#### RECORDS FOR THE TASK

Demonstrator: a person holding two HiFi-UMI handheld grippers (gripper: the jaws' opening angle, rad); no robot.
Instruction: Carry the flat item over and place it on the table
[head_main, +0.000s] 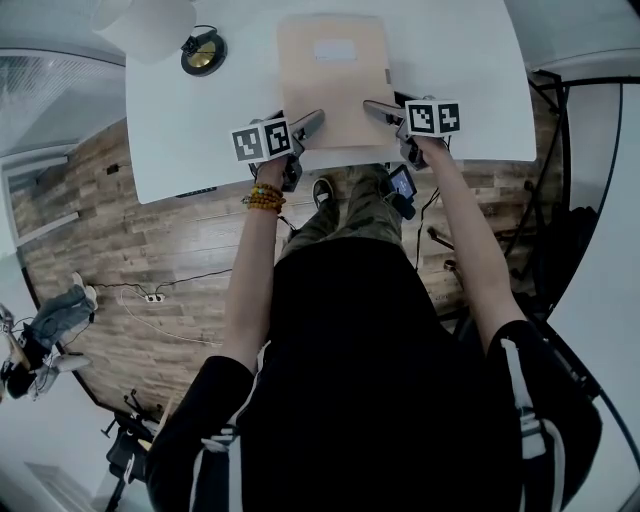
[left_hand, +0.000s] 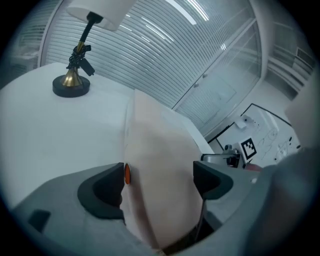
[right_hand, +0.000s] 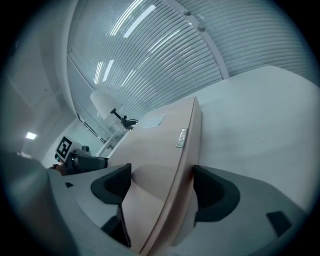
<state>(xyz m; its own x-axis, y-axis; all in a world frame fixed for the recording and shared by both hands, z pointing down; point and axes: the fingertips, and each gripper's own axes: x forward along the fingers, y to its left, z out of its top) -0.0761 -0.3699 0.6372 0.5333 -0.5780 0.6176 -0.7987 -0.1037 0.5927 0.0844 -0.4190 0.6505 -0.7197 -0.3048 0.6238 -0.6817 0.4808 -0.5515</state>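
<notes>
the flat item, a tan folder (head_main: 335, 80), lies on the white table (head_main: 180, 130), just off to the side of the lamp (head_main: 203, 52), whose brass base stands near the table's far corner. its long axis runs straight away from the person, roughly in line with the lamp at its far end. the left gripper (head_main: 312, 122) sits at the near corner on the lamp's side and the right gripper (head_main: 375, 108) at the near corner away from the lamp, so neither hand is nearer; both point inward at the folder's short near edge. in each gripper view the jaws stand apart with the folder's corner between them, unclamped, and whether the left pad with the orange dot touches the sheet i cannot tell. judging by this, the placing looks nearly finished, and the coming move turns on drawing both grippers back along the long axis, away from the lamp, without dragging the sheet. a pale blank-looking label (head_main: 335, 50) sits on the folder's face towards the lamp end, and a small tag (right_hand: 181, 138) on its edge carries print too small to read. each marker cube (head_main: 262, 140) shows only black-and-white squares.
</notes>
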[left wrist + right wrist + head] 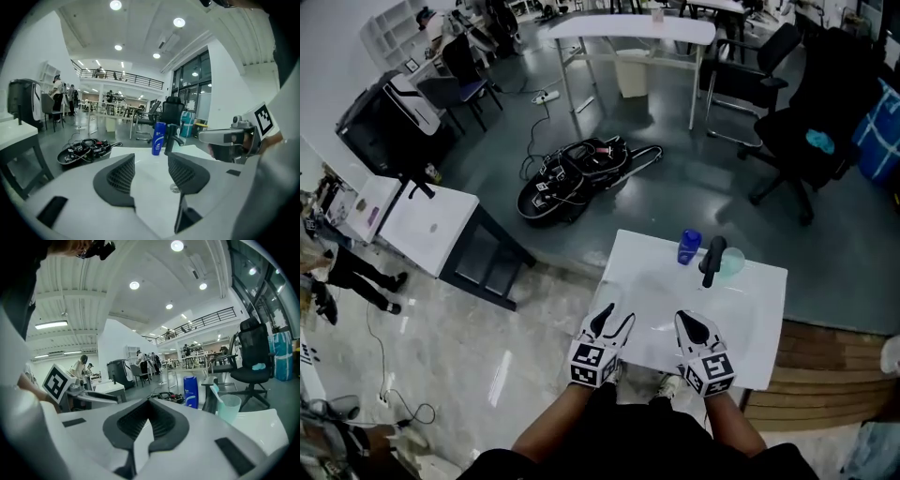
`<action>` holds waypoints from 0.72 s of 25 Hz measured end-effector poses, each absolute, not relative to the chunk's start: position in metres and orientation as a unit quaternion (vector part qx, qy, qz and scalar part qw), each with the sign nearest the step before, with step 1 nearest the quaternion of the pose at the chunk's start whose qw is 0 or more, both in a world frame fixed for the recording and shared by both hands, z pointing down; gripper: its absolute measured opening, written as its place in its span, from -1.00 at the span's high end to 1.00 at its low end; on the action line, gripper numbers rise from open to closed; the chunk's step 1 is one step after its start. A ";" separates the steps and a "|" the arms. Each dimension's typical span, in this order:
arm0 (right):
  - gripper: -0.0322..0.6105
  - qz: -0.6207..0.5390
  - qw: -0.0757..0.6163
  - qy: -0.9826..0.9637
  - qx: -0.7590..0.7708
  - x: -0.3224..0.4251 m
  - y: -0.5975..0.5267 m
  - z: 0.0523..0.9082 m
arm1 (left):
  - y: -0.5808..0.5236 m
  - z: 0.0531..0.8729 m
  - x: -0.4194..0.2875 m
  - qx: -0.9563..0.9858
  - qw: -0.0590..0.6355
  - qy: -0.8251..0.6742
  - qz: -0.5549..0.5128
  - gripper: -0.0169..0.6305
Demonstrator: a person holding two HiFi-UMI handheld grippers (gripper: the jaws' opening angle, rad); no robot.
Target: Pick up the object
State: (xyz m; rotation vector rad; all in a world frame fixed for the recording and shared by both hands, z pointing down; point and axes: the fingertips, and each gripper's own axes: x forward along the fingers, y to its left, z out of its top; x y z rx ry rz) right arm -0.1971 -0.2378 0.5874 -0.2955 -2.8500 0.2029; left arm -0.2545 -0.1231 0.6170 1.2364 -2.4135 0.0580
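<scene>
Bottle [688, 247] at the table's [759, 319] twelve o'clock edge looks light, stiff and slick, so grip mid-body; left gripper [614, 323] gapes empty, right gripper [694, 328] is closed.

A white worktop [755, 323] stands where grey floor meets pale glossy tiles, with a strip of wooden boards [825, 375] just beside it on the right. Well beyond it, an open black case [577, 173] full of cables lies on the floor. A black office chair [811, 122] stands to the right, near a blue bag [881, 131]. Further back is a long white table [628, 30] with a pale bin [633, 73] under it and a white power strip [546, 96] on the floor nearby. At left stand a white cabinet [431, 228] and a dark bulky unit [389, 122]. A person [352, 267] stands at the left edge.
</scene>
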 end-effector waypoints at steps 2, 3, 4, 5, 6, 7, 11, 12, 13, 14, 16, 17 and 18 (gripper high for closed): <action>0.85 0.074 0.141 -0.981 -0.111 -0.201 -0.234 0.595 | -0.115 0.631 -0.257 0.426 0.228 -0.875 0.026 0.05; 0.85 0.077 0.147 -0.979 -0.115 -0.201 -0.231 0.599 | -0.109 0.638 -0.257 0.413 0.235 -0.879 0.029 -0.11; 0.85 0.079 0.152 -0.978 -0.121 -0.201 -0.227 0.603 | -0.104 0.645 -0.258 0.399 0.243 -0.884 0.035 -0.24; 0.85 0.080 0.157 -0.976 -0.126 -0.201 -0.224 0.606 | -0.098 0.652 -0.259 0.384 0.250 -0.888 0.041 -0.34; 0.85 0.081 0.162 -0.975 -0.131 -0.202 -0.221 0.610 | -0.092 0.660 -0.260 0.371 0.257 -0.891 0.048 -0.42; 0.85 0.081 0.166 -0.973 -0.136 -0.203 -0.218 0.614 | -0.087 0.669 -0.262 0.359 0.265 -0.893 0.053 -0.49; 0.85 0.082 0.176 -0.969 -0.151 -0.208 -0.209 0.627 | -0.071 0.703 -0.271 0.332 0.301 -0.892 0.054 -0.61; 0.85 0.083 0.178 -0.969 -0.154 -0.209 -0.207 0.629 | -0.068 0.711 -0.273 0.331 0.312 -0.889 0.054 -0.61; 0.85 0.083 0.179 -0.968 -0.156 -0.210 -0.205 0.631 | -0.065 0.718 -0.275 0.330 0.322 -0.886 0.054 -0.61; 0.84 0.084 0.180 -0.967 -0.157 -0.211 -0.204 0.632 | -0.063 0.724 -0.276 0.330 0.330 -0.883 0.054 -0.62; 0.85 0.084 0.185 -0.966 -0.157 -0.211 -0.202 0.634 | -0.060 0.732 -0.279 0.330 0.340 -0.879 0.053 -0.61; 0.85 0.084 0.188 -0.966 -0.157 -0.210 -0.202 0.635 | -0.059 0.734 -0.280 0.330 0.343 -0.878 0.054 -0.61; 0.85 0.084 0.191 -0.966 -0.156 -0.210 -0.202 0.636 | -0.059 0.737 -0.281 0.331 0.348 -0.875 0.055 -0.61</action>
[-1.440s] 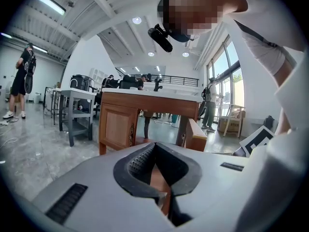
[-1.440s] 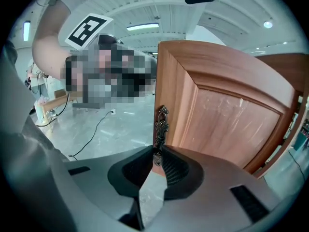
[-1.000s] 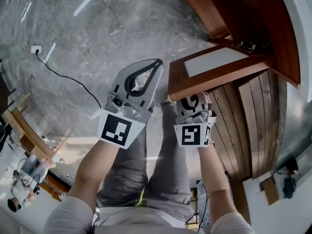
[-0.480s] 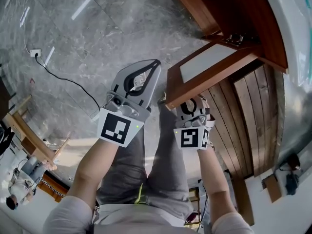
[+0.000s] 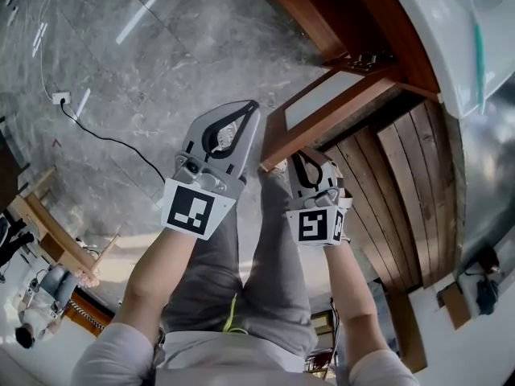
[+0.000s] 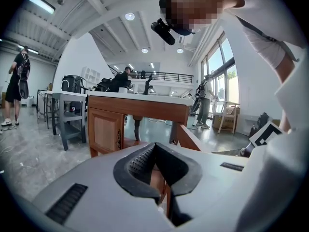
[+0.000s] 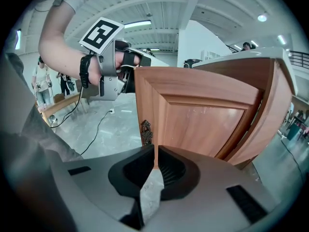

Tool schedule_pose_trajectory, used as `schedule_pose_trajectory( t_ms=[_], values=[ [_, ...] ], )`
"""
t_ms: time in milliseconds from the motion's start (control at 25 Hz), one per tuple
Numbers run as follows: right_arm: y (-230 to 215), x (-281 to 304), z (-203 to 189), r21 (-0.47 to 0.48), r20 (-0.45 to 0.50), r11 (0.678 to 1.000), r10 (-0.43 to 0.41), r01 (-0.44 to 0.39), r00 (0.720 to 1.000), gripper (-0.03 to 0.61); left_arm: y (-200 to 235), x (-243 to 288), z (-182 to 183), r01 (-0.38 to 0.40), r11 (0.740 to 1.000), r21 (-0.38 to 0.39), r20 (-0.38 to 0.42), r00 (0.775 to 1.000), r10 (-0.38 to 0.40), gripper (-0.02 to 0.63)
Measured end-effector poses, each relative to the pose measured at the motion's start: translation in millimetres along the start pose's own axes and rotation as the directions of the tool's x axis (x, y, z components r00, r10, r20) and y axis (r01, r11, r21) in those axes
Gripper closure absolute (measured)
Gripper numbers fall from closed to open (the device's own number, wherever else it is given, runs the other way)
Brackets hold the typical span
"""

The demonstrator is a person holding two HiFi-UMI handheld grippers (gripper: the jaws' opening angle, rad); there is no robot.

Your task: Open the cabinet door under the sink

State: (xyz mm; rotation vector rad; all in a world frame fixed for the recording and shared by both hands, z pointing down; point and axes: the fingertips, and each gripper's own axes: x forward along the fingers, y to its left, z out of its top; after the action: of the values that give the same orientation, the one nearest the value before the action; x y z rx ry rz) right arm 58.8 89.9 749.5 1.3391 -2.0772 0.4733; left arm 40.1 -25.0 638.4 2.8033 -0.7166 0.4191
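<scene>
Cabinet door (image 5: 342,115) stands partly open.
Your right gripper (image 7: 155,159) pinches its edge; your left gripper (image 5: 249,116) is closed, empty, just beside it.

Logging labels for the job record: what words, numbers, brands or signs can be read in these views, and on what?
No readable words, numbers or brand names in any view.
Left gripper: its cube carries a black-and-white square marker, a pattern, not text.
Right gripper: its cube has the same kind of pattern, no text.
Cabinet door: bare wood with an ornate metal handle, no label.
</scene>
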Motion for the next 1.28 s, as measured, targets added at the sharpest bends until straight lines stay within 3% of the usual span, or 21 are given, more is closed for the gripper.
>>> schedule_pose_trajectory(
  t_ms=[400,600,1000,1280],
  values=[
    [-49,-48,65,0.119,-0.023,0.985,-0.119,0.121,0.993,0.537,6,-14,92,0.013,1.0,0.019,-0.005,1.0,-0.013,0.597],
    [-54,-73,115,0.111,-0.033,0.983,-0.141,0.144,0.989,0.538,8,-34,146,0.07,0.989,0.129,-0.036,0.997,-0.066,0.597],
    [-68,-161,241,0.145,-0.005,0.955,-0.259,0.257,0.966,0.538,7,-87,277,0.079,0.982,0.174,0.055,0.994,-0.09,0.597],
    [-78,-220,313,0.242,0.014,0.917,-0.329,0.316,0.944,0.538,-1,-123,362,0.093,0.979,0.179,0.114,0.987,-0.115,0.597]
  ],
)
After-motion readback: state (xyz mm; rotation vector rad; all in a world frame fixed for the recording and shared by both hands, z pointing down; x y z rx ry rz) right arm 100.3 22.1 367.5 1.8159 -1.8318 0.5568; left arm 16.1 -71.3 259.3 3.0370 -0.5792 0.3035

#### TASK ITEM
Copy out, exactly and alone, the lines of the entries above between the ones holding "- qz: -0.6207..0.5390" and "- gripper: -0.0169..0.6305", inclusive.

#### RESPONSE
  - qz: -0.6207..0.5390
  - qw: -0.0757..0.6163
  - qy: -0.9826..0.9637
  - qx: -0.7590..0.7708
  - x: -0.3224..0.4251 m
  - y: -0.5975..0.5267 m
  - z: 0.0523..0.9082 m
arm1 (left):
  - y: -0.5808..0.5236 m
  - z: 0.0531..0.8729 m
  - x: -0.4194..0.2875 m
  - qx: -0.9563..0.9858
  - qw: -0.0590..0.6355
  - qy: -0.8251..0.6742
  - qz: -0.5549..0.5128
  - gripper: -0.0169..0.6305

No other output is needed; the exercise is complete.